- Belvidere Mills Location within Minnesota Belvidere Mills Location within the United States
- Coordinates: 44°27′09″N 92°30′34″W﻿ / ﻿44.45250°N 92.50944°W
- Country: United States
- State: Minnesota
- County: Goodhue
- Township: Belvidere
- Elevation: 879 ft (268 m)
- Time zone: UTC-6 (Central (CST))
- • Summer (DST): UTC-5 (CDT)
- ZIP code: 55027
- Area code: 651
- GNIS feature ID: 654597

= Belvidere Mills, Minnesota =

Unincorporated community in Minnesota, United States

Belvidere Mills is an unincorporated community in Belvidere Township, Goodhue County, Minnesota, United States.
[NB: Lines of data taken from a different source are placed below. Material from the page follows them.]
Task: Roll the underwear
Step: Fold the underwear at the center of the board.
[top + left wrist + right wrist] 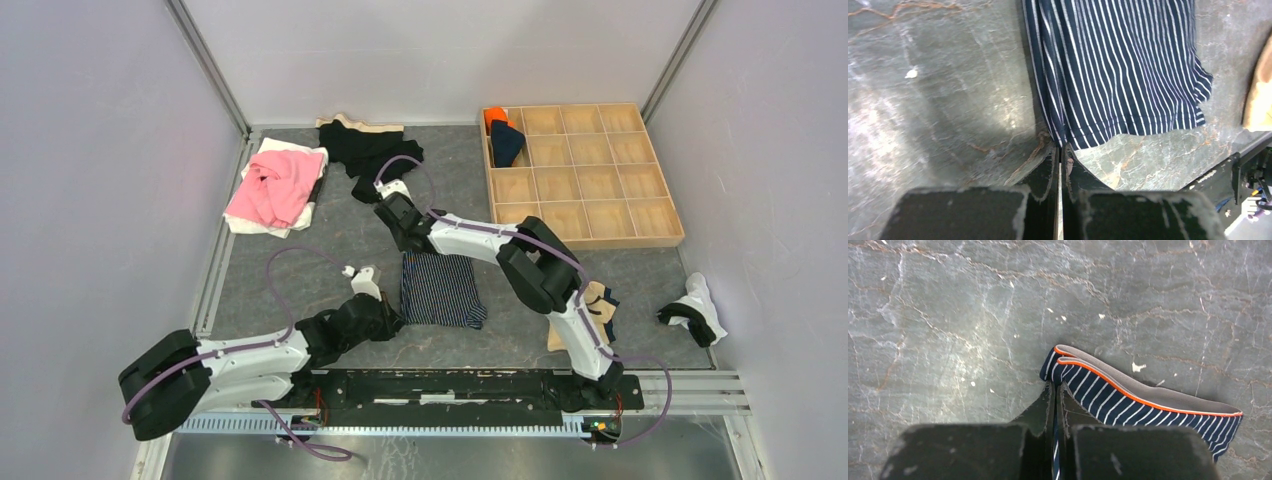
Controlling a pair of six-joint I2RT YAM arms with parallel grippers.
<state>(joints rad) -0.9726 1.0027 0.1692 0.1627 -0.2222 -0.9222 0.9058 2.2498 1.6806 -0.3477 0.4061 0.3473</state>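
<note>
The navy striped underwear (440, 290) lies flat on the dark table, its orange-edged grey waistband at the far end. My left gripper (395, 318) is at its near left corner; in the left wrist view the jaws (1060, 147) are pressed together with the corner of the striped cloth (1118, 65) pinched at their tips. My right gripper (408, 243) is at the far left corner. In the right wrist view the gripper (1056, 385) is shut on the waistband end of the underwear (1128, 407), with striped fabric showing between the fingers. White underwear with black trim (695, 312) lies at the right edge.
A wooden compartment box (580, 175) stands at the back right, with an orange roll (497, 117) and a navy roll (507, 143) in its left cells. A pink garment (272, 185) and a black garment (368, 150) lie at the back left. A tan cloth (598, 310) lies by the right arm.
</note>
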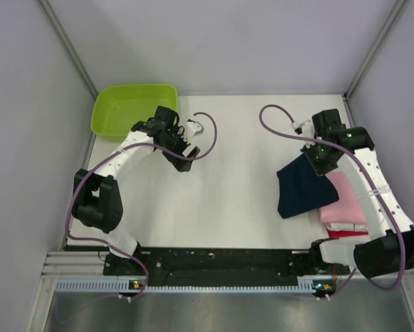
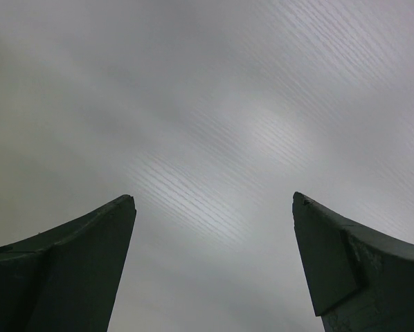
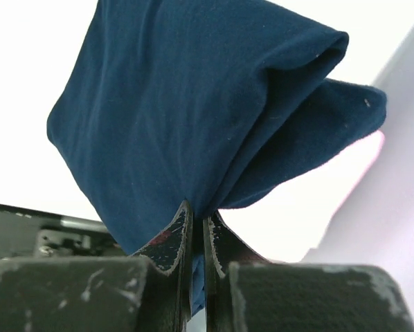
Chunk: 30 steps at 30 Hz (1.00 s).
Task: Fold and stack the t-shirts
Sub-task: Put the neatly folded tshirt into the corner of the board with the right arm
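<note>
My right gripper (image 1: pixel 325 166) is shut on the folded dark navy t-shirt (image 1: pixel 302 188) and holds it by its far edge, hanging just left of the stack. In the right wrist view the navy cloth (image 3: pixel 193 117) is pinched between the closed fingers, my right gripper (image 3: pixel 199 214) gripping its fold. The stack holds a pink folded t-shirt (image 1: pixel 347 199) on top, with white and red edges (image 1: pixel 345 232) below it. My left gripper (image 1: pixel 181 160) is open and empty over the bare white table at the back left; in the left wrist view (image 2: pixel 214 200) only the table shows between the spread fingers.
A lime green plastic tub (image 1: pixel 133 109) stands at the back left corner. Purple cables (image 1: pixel 208 131) loop off both wrists. The grey enclosure walls close in on the left, right and back. A black rail (image 1: pixel 221 261) runs along the near edge.
</note>
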Each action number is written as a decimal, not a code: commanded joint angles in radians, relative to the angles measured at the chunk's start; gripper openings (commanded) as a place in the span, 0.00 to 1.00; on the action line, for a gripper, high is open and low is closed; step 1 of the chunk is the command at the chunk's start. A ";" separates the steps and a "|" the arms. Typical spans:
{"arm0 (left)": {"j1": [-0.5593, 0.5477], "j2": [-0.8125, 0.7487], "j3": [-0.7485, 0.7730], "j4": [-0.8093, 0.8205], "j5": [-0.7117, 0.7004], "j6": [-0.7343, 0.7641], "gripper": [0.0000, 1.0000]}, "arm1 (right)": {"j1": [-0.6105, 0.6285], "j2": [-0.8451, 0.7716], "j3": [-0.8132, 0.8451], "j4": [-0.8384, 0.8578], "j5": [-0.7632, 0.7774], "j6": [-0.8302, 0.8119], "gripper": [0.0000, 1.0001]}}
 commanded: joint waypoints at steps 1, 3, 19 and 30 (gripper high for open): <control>0.000 -0.037 0.031 -0.003 -0.007 0.019 0.99 | -0.008 -0.046 0.092 -0.258 0.247 -0.062 0.00; 0.000 -0.037 0.032 0.000 -0.008 0.020 0.99 | -0.009 -0.070 0.115 -0.305 0.292 -0.084 0.00; 0.000 -0.019 0.017 0.011 0.024 0.013 0.99 | -0.001 -0.203 0.235 -0.381 0.338 -0.229 0.00; 0.000 -0.024 0.012 0.009 0.041 0.007 0.99 | -0.055 -0.255 0.047 -0.375 0.385 -0.390 0.00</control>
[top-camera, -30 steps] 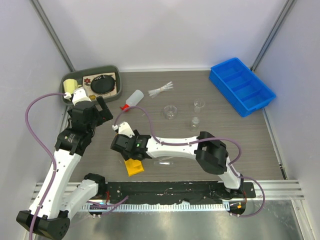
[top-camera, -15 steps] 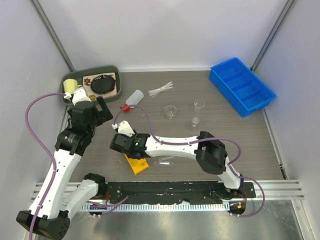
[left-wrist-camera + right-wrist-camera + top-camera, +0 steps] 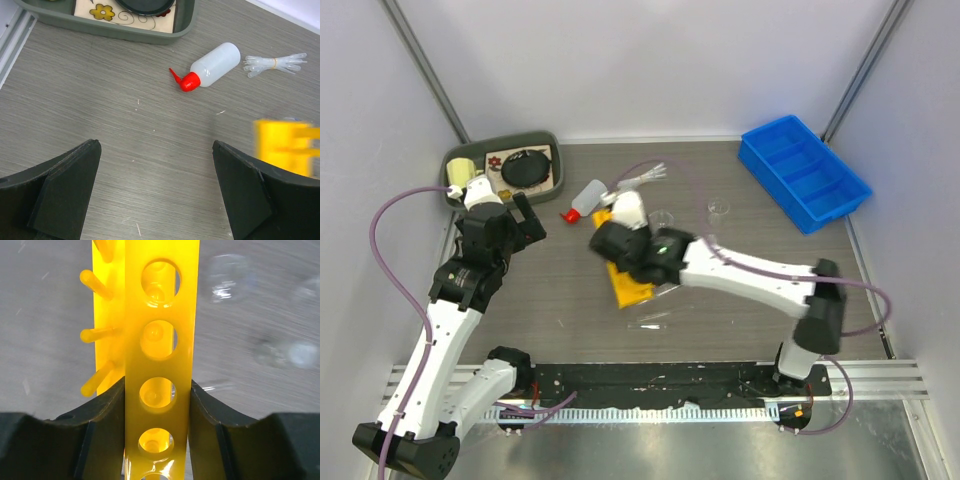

The community is located near the junction of County 2 Boulevard and County 3 Boulevard.

State Highway 58 (MN 58) and County Road 9 are also nearby. Wells Creek and Clear Creek both flow through the community.

Nearby places include Goodhue, Red Wing, Frontenac, Bellechester, and Lake City.

Belvidere Mills is located in sections 4 and 5 of Belvidere Township.

ZIP codes 55027 (Goodhue) and 55066 (Red Wing) meet near Belvidere Mills. The community had a post office from 1877 to 1905.